DIRECTIONS:
Only an exact, line-for-line copy of the data will serve as the answer.

DATA SEGMENT:

<<<<

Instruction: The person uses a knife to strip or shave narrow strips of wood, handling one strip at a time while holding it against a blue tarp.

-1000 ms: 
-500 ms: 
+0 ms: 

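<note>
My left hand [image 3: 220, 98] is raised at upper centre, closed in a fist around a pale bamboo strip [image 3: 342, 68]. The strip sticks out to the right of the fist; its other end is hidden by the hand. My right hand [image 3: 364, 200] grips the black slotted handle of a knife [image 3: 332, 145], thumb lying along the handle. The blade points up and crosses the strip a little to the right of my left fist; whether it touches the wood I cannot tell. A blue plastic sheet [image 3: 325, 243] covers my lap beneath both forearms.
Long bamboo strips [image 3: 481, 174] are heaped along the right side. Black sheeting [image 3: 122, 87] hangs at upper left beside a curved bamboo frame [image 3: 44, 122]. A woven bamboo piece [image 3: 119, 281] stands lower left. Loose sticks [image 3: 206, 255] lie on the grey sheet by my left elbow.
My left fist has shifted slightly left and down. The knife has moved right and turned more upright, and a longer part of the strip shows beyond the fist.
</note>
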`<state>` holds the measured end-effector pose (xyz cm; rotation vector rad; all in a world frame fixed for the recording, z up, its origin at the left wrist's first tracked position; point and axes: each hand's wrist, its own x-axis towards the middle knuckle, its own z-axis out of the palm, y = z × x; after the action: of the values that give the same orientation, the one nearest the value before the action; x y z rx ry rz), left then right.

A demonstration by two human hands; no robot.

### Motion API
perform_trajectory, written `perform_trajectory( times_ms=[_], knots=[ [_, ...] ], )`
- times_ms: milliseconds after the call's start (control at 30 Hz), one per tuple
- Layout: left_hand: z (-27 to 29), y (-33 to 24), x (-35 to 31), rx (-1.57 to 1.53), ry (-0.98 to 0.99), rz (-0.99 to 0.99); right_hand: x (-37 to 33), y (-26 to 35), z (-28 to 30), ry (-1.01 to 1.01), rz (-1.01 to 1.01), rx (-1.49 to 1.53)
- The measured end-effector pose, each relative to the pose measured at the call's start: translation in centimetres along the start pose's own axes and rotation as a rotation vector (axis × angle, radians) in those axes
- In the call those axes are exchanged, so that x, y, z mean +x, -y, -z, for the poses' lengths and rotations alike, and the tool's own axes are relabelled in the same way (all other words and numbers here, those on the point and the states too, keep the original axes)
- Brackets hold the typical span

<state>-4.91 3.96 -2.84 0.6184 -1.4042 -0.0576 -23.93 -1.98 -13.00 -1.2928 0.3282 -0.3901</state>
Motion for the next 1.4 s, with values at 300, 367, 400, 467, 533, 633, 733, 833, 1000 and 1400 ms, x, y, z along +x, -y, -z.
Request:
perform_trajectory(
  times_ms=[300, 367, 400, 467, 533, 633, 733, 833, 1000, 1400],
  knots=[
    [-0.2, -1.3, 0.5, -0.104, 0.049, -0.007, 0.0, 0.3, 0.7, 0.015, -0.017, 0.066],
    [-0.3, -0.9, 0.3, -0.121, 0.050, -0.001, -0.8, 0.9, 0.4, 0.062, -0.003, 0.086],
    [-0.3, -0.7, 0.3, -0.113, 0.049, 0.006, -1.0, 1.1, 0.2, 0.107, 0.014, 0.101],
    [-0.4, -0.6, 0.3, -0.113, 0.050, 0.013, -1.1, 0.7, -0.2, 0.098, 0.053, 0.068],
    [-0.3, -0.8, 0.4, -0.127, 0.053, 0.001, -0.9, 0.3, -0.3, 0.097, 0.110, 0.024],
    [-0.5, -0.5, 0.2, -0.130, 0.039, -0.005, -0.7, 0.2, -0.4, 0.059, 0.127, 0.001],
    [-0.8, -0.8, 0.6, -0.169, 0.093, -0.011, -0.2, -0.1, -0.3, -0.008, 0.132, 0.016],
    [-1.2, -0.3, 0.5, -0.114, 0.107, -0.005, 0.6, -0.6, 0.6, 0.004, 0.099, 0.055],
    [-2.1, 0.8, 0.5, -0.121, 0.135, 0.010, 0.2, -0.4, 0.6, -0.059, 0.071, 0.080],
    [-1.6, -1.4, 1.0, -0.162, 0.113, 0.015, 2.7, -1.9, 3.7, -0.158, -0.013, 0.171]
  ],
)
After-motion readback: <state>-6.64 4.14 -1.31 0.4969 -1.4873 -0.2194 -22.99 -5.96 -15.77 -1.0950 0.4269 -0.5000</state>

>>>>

FINISHED EXERCISE:
Instruction: The person uses a knife to strip or shave narrow strips of wood, handling one strip at a time while holding it against a blue tarp.

-1000 ms: 
-500 ms: 
+0 ms: 

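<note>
My left hand [image 3: 220, 98] is raised at upper centre, closed in a fist around a pale bamboo strip [image 3: 342, 68]. The strip sticks out to the right of the fist; its other end is hidden by the hand. My right hand [image 3: 364, 200] grips the black slotted handle of a knife [image 3: 332, 145], thumb lying along the handle. The blade points up and crosses the strip a little to the right of my left fist; whether it touches the wood I cannot tell. A blue plastic sheet [image 3: 325, 243] covers my lap beneath both forearms.
Long bamboo strips [image 3: 481, 174] are heaped along the right side. Black sheeting [image 3: 122, 87] hangs at upper left beside a curved bamboo frame [image 3: 44, 122]. A woven bamboo piece [image 3: 119, 281] stands lower left. Loose sticks [image 3: 206, 255] lie on the grey sheet by my left elbow.
My left fist has shifted slightly left and down. The knife has moved right and turned more upright, and a longer part of the strip shows beyond the fist.
</note>
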`<state>` holds the measured end-effector pose (xyz cm; rotation vector rad; all in a world frame fixed for the recording, z up, its origin at the left wrist's first tracked position; point and axes: each hand's wrist, its own x-axis towards the middle knuckle, its own z-axis out of the palm, y = z × x; after the action: of the values that give the same orientation, the one nearest the value before the action; x y z rx ry rz), left then right.

A demonstration by two human hands; no robot.

### Motion API
perform_trajectory, written `perform_trajectory( times_ms=[_], knots=[ [_, ...] ], )`
- times_ms: milliseconds after the call's start (control at 30 Hz), one per tuple
- Layout: left_hand: z (-27 to 29), y (-33 to 24), x (-35 to 31), rx (-1.57 to 1.53), ry (-0.98 to 0.99), rz (-0.99 to 0.99); right_hand: x (-37 to 33), y (-26 to 35), z (-28 to 30), ry (-1.01 to 1.01), rz (-1.01 to 1.01), rx (-1.49 to 1.53)
- The measured end-effector pose, each relative to the pose measured at the call's start: translation in centimetres along the start pose's own axes and rotation as a rotation vector (axis × angle, radians) in those axes
- In the call those axes are exchanged, so that x, y, z mean +x, -y, -z, for the poses' lengths and rotations alike, and the tool's own axes are relabelled in the same way (all other words and numbers here, those on the point and the states too, keep the original axes)
- Brackets hold the typical span

<state>-4.91 3.96 -2.84 0.6184 -1.4042 -0.0576 -23.93 -1.98 -13.00 -1.2928 0.3282 -0.3901</state>
Motion for the next 1.4 s, with values at 300, 367, 400, 467, 533, 633, 733, 833, 1000 and 1400 ms, x, y, z along +x, -y, -z.
Request:
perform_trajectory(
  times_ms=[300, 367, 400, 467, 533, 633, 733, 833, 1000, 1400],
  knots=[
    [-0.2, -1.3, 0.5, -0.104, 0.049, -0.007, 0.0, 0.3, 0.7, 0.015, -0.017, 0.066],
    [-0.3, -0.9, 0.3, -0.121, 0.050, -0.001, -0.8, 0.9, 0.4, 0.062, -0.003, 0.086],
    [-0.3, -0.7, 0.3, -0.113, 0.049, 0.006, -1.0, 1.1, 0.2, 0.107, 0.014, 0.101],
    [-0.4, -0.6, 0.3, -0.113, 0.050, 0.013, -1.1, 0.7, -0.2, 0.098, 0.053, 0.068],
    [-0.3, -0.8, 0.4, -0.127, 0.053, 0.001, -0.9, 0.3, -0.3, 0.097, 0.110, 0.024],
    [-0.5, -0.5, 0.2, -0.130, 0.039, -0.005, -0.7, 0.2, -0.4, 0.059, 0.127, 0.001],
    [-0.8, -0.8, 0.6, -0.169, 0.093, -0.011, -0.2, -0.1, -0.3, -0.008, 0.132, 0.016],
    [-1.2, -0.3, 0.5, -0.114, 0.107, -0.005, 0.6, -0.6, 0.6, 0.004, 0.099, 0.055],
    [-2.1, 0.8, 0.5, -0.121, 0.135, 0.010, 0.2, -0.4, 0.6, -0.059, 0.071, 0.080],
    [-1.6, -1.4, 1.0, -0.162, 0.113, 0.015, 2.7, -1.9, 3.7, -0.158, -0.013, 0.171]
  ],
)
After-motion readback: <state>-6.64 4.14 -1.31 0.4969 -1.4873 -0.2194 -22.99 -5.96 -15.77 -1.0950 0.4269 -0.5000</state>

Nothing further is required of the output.